[[ Records provided open ]]

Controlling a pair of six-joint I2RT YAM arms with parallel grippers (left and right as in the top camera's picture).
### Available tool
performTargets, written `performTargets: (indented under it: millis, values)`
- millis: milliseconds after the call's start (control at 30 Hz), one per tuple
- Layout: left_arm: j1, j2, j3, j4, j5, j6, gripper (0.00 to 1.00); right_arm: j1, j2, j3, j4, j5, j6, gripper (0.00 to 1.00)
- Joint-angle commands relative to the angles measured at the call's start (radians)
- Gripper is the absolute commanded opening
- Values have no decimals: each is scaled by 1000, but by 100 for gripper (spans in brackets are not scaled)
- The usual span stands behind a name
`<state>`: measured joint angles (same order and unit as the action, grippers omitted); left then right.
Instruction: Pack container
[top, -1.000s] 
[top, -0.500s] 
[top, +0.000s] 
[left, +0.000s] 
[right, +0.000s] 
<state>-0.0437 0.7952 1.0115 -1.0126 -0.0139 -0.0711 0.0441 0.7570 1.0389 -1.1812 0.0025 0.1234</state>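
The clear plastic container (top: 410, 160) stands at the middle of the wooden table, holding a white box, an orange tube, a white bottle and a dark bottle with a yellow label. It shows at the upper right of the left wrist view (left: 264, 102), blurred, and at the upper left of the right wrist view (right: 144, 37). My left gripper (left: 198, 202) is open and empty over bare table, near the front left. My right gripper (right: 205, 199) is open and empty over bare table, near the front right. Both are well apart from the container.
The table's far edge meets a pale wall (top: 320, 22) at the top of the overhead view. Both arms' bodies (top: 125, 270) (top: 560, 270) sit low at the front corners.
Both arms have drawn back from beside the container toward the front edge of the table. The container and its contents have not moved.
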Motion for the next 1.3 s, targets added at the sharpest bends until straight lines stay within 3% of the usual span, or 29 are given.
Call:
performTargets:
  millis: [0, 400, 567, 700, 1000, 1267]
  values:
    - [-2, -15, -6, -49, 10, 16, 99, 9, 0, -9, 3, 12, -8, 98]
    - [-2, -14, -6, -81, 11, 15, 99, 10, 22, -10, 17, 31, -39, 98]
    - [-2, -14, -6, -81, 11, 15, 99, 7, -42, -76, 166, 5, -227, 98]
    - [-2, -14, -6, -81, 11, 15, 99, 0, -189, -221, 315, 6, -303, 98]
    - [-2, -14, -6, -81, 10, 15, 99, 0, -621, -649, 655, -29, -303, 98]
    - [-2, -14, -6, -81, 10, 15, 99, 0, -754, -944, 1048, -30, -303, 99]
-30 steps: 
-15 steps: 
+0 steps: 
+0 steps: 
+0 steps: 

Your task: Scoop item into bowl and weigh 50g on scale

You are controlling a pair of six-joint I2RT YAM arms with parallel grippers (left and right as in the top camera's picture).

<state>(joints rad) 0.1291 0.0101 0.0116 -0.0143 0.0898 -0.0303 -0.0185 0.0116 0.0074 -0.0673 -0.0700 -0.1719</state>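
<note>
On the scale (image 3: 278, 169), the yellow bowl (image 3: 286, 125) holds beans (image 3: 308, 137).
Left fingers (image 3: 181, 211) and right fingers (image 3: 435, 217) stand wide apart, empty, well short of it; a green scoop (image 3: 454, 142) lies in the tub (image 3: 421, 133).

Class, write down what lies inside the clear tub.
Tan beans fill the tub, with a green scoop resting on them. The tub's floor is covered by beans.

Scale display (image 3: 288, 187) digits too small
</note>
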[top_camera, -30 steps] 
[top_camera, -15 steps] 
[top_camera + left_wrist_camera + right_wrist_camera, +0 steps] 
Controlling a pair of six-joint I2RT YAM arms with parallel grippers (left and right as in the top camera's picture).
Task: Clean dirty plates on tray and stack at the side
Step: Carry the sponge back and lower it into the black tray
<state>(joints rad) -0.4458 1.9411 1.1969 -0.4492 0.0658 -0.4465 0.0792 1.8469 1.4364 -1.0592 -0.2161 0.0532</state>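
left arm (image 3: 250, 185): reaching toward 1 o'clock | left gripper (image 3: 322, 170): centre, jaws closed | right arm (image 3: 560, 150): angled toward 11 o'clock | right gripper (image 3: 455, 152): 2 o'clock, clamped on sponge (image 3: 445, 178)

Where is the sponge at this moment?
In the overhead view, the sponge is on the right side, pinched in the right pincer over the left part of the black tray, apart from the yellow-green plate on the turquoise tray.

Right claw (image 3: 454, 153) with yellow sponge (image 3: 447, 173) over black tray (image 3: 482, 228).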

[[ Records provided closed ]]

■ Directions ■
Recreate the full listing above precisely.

■ Expected answer ■
Controlling a pair of six-joint I2RT YAM arms with parallel grippers (left and right as in the top camera's picture).
### Available tool
performTargets, written `performTargets: (indented under it: millis, values)`
- millis: milliseconds after the call's start (control at 30 Hz), one per tuple
- Layout: left_arm: j1, j2, j3, j4, j5, j6, gripper (0.00 to 1.00); right_arm: j1, j2, j3, j4, j5, j6, gripper (0.00 to 1.00)
- Joint-angle commands relative to the angles measured at the call's start (radians)
- Gripper is the absolute commanded opening
- Values have no decimals: each is scaled by 1000, but by 100 for gripper (spans in brackets are not scaled)
- The usual span stands behind a name
`<state>`: measured joint angles (same order and unit as the action, grippers omitted); left then right.
Instruction: Pack container
[top, -1.000s] 
[top, -0.500s] 
[top, +0.000s] 
[left, +0.000s] 
[right, +0.000s] 
<state>-0.0437 0.7952 1.0115 -1.0126 -0.0139 -0.0711 0.0441 0.7570 1.0389 -1.1812 0.0025 0.1234</state>
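The clear plastic container (top: 410, 160) stands at the middle of the wooden table, holding a white box, an orange tube, a white bottle and a dark bottle with a yellow label. It shows at the upper right of the left wrist view (left: 264, 102), blurred, and at the upper left of the right wrist view (right: 144, 37). My left gripper (left: 198, 202) is open and empty over bare table, near the front left. My right gripper (right: 205, 199) is open and empty over bare table, near the front right. Both are well apart from the container.
The table's far edge meets a pale wall (top: 320, 22) at the top of the overhead view. Both arms' bodies (top: 125, 270) (top: 560, 270) sit low at the front corners.
Both arms have drawn back from beside the container toward the front edge of the table. The container and its contents have not moved.
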Motion for the next 1.3 s, targets added at the sharpest bends until straight lines stay within 3% of the usual span, or 29 are given.
Call:
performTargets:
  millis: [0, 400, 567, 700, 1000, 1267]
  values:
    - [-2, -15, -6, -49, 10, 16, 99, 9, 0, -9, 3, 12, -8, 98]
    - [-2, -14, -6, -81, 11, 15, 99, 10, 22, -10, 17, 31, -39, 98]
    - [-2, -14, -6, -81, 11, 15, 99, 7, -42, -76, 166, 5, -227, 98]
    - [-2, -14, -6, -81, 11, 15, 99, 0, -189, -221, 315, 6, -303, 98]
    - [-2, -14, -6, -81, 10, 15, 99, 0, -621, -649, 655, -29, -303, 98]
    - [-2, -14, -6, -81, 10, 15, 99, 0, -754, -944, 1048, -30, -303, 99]
-30 steps: 
-15 steps: 
+0 steps: 
+0 steps: 
+0 steps: 

Your task: Scoop item into bowl and weigh 50g on scale

You are controlling a pair of six-joint I2RT YAM arms with parallel grippers (left and right as in the top camera's picture).

<state>(joints rad) 0.1291 0.0101 0.0116 -0.0143 0.0898 -0.0303 -0.0185 0.0116 0.0074 -0.0673 -0.0700 -0.1719</state>
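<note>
On the scale (image 3: 278, 169), the yellow bowl (image 3: 286, 125) holds beans (image 3: 308, 137).
Left fingers (image 3: 181, 211) and right fingers (image 3: 435, 217) stand wide apart, empty, well short of it; a green scoop (image 3: 454, 142) lies in the tub (image 3: 421, 133).

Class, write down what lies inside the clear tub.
Tan beans fill the tub, with a green scoop resting on them. The tub's floor is covered by beans.

Scale display (image 3: 288, 187) digits too small
</note>
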[top_camera, -30 steps] 
[top_camera, -15 steps] 
[top_camera + left_wrist_camera + right_wrist_camera, +0 steps] 
Controlling a pair of six-joint I2RT YAM arms with parallel grippers (left and right as in the top camera's picture).
Task: Clean dirty plates on tray and stack at the side
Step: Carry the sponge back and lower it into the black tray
<state>(joints rad) -0.4458 1.9411 1.1969 -0.4492 0.0658 -0.4465 0.0792 1.8469 1.4364 -1.0592 -0.2161 0.0532</state>
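left arm (image 3: 250, 185): reaching toward 1 o'clock | left gripper (image 3: 322, 170): centre, jaws closed | right arm (image 3: 560, 150): angled toward 11 o'clock | right gripper (image 3: 455, 152): 2 o'clock, clamped on sponge (image 3: 445, 178)

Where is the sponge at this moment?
In the overhead view, the sponge is on the right side, pinched in the right pincer over the left part of the black tray, apart from the yellow-green plate on the turquoise tray.

Right claw (image 3: 454, 153) with yellow sponge (image 3: 447, 173) over black tray (image 3: 482, 228).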

Nothing else is left to add to this answer.